Professor of Nursing Julian Grant (pictured, inset) and
her colleagues in the the Charles Sturt School
of Nursing, Midwifery and Indigenous Health call for investment in
structured, tailored specialist education and professional structures for the
biggest and most consistent workforce in regional Australia - the
knowledgeable, skilled, flexible, adaptable, reflective, innovative and
resilient rural generalist nurses.
In Australia, rural generalist nurses are staying the distance with courage and care to attend to the approximately 30 per cent of Australians who live outside major cities.
These rural and regional Australians are sicker and older than their metropolitan peers, and they are more likely to die earlier than their city-dwelling counterparts from diseases such as heart disease, diabetes, suicide and motor vehicle accidents.
They are also more likely to have chronic health conditions including arthritis, asthma, back problems, deafness, diabetes, heart attack, stroke, and vascular disease according to the Australian Institute of Health and Welfare (2019).
People in rural areas struggle to access the same level of health care as their city friends. This means the gap in health care between city and rural Australians continues to grow.
As exciting medical innovations are discovered and delivered in cities, people living in rural areas go without or suffer long periods away from home and family in order to access health care.
There is a chronic shortage of health care professionals in regional Australia, as illustrated by the current NSW parliamentary inquiry into rural healthcare. Yet despite all of the challenges, nurses remain the largest primary health care workforce in regional Australia. They are the stalwarts of courage and care when no-one else is there to assist.
Nurses working in rural settings require advanced skills in generalist practice because these are unique positions with limited access to medical officers, allied health support and investigative services.

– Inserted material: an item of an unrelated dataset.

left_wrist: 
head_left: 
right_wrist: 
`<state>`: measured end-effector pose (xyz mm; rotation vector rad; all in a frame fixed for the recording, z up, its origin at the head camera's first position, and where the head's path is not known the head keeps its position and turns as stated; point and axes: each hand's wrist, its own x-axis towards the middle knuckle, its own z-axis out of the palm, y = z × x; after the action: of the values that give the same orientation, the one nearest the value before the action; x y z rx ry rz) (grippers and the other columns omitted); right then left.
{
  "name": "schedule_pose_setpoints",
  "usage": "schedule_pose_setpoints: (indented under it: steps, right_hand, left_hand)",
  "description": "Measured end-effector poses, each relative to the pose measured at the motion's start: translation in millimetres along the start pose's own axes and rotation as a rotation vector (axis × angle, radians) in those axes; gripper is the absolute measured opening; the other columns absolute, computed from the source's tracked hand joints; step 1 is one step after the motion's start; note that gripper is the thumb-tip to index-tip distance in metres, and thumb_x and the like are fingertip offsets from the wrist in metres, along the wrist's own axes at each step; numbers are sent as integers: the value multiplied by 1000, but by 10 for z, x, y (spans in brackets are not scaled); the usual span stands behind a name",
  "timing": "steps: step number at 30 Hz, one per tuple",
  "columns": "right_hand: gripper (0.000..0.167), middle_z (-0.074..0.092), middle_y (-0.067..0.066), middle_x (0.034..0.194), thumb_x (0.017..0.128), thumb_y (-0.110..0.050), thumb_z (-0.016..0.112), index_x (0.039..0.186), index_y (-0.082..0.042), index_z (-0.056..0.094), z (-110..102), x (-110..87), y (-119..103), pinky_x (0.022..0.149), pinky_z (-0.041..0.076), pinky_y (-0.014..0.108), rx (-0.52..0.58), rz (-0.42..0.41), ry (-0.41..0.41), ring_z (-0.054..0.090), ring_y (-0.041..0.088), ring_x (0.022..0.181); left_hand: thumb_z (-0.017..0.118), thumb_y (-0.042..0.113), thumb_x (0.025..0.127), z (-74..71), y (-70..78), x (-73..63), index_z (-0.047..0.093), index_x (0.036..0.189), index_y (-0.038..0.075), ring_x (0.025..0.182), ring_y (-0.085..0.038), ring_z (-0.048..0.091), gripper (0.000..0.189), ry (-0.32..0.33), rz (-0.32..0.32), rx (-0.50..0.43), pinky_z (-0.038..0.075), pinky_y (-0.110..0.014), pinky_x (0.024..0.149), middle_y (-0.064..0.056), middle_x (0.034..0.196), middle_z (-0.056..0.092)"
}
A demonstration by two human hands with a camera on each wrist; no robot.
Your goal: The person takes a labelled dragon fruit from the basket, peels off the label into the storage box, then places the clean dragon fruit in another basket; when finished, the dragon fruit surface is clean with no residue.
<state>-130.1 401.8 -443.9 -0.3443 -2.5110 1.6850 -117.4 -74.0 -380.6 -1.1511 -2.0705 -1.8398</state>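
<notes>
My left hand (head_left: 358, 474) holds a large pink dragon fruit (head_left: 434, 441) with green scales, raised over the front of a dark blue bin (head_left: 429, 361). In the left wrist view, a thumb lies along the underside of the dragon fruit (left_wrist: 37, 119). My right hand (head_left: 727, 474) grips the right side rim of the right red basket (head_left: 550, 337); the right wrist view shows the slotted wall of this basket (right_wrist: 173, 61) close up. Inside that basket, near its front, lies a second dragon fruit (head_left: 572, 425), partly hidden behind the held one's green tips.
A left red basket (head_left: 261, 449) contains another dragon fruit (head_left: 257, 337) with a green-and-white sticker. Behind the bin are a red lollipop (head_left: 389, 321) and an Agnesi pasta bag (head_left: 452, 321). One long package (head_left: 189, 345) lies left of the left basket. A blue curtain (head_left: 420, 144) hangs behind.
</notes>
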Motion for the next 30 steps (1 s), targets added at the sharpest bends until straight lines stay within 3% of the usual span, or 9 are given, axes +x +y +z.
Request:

Rural nurses work across the human lifespan and across clinical issues that are otherwise afforded specialist care in cities, such as emergency care when a semi-trailer collides with a camper van on the highway in remote areas.
As another example, the next person who might present at a rural health service clinic is the old man who is waiting to die because his wife died last year, his dog died last month and his daughters live in the city and are struggling to get there in time.
Rural generalist nurses are knowledgeable, skilled, flexible, adaptable reflective, innovative and resilient and they work in advanced and extended clinical roles to ensure continuous comprehensive care with limited resources (CRANA Plus).
Rural generalist nurses are staying the distance with courage and care and we call for increased investment at federal levels and from Local Health Districts to keep them there.
We must ensure that these nurses are well-supported operationally and educationally to take up the full scope of their roles.
The Charles Sturt School of Nursing, Midwifery and Indigenous Health is leading the way by working closely with the Western NSW Local Health District to ensure that postgraduate courses for rural and remote nurses will fit current professional pathways and meet the advanced nursing needs of rural generalists.
We need greater understanding of these roles and ‘fit for purpose’ educational models that are flexible and build on the existing needs of the experienced nurse and enable expansion of practice based on the specific needs of the community in which they live, work and play.
On International Nurses Day, while we celebrate the work of nurses working in rural and remote Australia, we call for investment in structured, tailored specialist education and professional structures for the biggest and most consistent workforce in regional Australia ─ nurses.
It’s time to celebrate and grow the ranks of our rural generalist nurses.